I talked to a couple of my close friends and they had been told the same thing. At this point I was just about done dancing around the elephant in the room... I talked to my closest friend and she told me to advise the OH that rings often go on sale around Valentine's Day... I thought about it and decided she was right. When the OH and I finally had our conversation he told my Dad had come over after my birthday and told him basically: "Shit or get off the pot." :haha: And then he told me he didn't even have a ring yet because he wasn't sure what I liked! It was super sweet that he was concerned about it, but he could have just asked me!

So I told him we'd go look at rings the next day so he'd have an idea of what I liked and we'd go from there. That was February 5, 2011. Instead of just looking we picked out the engagement ring and matching band and a band for him and put our down payment on them. I expected some kind of wait time, but when we got home that night we sat on the couch to watch TV together, like normal, and he looked at me and said: "So will you?" I said yes and he tried to give me the band instead of the engagement ring; he was sure the "big" one was for the ceremony! :cloud9:
 
Thanks so much ladies :flower:

I've been trying not to mention it or talk about weddings, it's just so horrible when everybody around me seems to be planning theirs and my mom is constantly going on at me saying 'just tell him to sell the ring he's obviously not ready he shouldn't have brought it' :cry: I feel silly for ever getting excited and telling my family he'd got it!

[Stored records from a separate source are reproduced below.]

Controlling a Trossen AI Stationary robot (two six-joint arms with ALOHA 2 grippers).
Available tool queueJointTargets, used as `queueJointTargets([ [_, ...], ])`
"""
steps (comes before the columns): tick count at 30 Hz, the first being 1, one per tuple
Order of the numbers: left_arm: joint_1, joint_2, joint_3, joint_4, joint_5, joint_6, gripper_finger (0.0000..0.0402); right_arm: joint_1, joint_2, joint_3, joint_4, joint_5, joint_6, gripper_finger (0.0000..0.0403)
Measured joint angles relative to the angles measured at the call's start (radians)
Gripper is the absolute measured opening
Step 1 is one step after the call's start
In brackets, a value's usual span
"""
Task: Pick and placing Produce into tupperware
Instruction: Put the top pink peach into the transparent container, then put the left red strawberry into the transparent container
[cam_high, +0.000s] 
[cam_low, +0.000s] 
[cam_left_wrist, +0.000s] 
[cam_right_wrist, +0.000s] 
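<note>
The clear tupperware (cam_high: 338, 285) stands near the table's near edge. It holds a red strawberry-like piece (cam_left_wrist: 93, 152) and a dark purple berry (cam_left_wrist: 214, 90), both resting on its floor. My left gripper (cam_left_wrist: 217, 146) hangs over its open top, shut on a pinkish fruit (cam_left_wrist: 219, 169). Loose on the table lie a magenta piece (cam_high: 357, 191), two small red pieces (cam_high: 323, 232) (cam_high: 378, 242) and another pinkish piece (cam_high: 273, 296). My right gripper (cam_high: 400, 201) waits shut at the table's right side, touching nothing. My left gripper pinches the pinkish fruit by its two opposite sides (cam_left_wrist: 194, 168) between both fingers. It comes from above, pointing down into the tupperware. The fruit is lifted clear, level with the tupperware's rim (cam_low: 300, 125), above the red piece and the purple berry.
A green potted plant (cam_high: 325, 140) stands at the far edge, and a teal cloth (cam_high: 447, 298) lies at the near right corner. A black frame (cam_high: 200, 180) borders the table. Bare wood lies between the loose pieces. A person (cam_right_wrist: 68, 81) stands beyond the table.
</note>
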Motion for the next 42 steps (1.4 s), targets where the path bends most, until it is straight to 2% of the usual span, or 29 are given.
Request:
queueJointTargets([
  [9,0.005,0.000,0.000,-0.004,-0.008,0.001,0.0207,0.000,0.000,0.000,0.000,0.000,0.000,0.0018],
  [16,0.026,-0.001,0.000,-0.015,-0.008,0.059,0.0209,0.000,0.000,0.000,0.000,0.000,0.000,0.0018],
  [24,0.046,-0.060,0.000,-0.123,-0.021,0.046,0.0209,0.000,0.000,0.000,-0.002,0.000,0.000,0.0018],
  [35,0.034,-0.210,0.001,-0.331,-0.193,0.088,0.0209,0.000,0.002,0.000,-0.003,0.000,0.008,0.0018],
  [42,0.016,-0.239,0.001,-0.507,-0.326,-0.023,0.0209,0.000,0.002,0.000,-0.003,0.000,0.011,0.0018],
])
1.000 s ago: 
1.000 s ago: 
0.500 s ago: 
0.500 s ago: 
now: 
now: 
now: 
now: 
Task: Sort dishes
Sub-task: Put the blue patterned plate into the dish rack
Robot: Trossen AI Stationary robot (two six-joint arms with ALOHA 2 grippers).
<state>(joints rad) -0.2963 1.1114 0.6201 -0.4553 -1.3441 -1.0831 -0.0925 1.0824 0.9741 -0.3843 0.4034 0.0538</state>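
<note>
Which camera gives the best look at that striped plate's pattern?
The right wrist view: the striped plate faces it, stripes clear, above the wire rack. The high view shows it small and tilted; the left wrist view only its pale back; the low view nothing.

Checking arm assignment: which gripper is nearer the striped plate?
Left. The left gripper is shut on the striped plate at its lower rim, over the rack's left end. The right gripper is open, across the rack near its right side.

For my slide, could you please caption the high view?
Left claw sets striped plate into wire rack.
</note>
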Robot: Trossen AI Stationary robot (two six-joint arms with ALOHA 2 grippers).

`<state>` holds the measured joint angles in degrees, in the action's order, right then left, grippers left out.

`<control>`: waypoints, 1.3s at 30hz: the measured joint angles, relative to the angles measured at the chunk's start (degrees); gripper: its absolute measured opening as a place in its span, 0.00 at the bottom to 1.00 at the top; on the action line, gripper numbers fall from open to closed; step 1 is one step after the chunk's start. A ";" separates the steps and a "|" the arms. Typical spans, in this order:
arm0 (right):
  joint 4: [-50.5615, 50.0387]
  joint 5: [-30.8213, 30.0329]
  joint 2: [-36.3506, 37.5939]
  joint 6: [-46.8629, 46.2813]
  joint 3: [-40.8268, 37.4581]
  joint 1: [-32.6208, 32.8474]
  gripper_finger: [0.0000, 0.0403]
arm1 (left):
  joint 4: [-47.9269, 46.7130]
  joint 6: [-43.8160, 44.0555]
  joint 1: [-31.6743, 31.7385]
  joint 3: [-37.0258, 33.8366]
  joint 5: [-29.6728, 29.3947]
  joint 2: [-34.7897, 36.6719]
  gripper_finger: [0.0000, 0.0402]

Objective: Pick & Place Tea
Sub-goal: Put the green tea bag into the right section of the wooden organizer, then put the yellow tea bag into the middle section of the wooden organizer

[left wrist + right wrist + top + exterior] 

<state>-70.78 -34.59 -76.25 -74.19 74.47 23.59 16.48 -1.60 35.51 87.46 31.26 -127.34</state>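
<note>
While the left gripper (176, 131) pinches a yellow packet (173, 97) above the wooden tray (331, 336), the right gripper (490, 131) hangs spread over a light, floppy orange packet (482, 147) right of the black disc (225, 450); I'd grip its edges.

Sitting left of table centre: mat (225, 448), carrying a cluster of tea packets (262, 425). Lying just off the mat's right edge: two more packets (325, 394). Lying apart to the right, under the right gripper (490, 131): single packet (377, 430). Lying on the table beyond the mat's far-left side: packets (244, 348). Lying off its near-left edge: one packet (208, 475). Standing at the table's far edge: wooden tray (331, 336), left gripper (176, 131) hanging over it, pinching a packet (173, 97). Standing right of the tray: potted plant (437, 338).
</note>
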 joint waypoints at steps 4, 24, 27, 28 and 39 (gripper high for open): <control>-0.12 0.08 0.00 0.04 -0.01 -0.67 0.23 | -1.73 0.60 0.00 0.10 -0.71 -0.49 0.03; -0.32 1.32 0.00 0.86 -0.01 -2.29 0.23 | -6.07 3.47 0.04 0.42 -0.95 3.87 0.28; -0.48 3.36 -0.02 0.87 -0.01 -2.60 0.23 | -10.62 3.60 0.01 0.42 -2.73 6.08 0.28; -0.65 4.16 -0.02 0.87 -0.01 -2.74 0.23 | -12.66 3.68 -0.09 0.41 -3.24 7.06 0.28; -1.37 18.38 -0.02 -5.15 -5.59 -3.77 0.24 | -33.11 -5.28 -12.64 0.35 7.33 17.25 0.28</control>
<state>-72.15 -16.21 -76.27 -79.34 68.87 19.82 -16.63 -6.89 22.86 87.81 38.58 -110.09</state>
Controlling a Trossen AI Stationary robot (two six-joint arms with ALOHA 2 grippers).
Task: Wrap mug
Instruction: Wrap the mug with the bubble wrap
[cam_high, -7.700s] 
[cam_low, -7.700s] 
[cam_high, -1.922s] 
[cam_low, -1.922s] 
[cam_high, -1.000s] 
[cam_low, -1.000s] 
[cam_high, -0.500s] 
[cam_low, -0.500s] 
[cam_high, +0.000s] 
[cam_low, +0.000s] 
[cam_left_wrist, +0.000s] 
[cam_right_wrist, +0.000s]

We've been together 6years and he definitely wants baby to have his last name (which is good because its waaay better than mine) so I'm hoping your all right and he just wants to plan a surprise when I least expect it!
Can't help but be doubtful knowing him though it feels like he's forgotten about the whole thing :-( I did feel a little sad that people might think he's only doing it to be 'decent' now I'm pregnant but I've been waiting soo long I don't care about that anymore!

Thank you so much for all your advice, I'm keeping my fingers crossed but for now just keep sneaking into his office to try it on. (Such a sad loser rubbing my bump with the ring on infront of the mirror! Worrying now my fingers too fat for it!)